Notwithstanding the understandable disappointment felt by many concerning the ineffectiveness of the UN, it still remains a veritable tool for harnessing states’ cooperative effort in the race against the EVD. There is no doubt that the public health and security threat posed by the EVD requires international cooperation to achieve the goal of eradication of this deadly disease. The closure of borders and suspension of flights from Ebola ravaged countries will not solve the problem.

The UN Security Council and other leading countries need to show political will in tackling this disease. They must put aside other issues of divergence amongst them and unite their efforts in addressing this very challenge. It is equally hoped that the EVD, as deadly as it is, will be a game changer for international cooperation. It may, once again, force on the conscience of the world that a public health/security challenge to one is a challenge to all.

Tity Agbahey

There is no escaping in this global world; it doesn’t leave any other choice but to unite

Tity Agbahey, Junior Fellow, Institute for Security Studies, Dakar

Mankind shouldn’t wait for a motive to unite. Ebola has already claimed more than 4000 lives. Still, it took some time for the international community and the affected countries to react. The geographical distance between the affected and the non-affected countries seems to have made the latter ones think that they were not concerned. But there is no escaping in this global world; it doesn’t leave any other choice but to unite.

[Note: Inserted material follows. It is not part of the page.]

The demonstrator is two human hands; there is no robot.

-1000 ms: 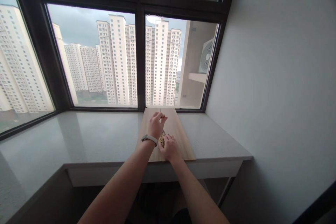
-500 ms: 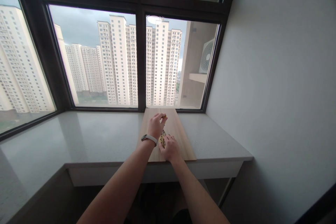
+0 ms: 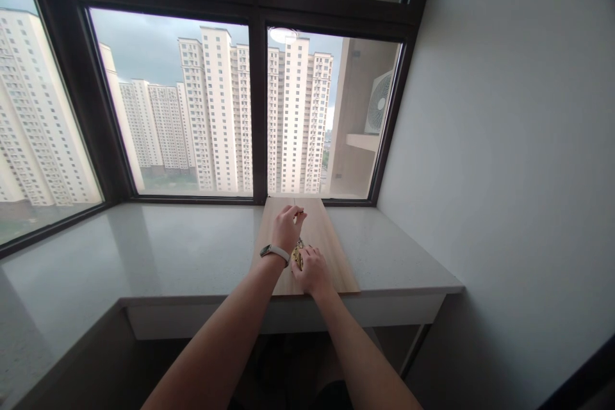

The three most Ebola-affected countries were all in a phase of reconstruction after a crisis, be it a socio-political crisis (Guinea) or an armed conflict (Liberia and Sierra Leone). This epidemic is threatening their hard-won results. It will have an impact on all levels: regional, continental and global, even though its seriousness will depending on the level.

Therefore, although mankind should not wait for a motive to unite, if we ever need one, Ebola is more than a sufficient motive.

Countering the common threat does require concerted actions. It is a global threat that no country can handle on its own. Threats to human security often bring together countries that would not cooperate otherwise. Therefore it is a challenge for them to put aside what divides them and give a coordinated answer to the threat.

A coordinated answer is also is a necessary condition for the actions to be effective. The international community is not homogenous; interests are always at stake when a country intervenes but in order to make its intervention effective it needs to take into account what is being done why whom and how. In case of Ebola, the UN has launched the first-ever UN health mission called the UN Mission for Ebola Emergency Response (UNMEER) on 18 September, 2014. In the words of the UN Secretary General, Ban Ki-Moon “the Mission will bring together the full range of UN actors and expertise in support of national efforts”. Coordination and cooperation are the key challenges for this mission to meet its objectives, that is to say, to curb the Ebola outbreak.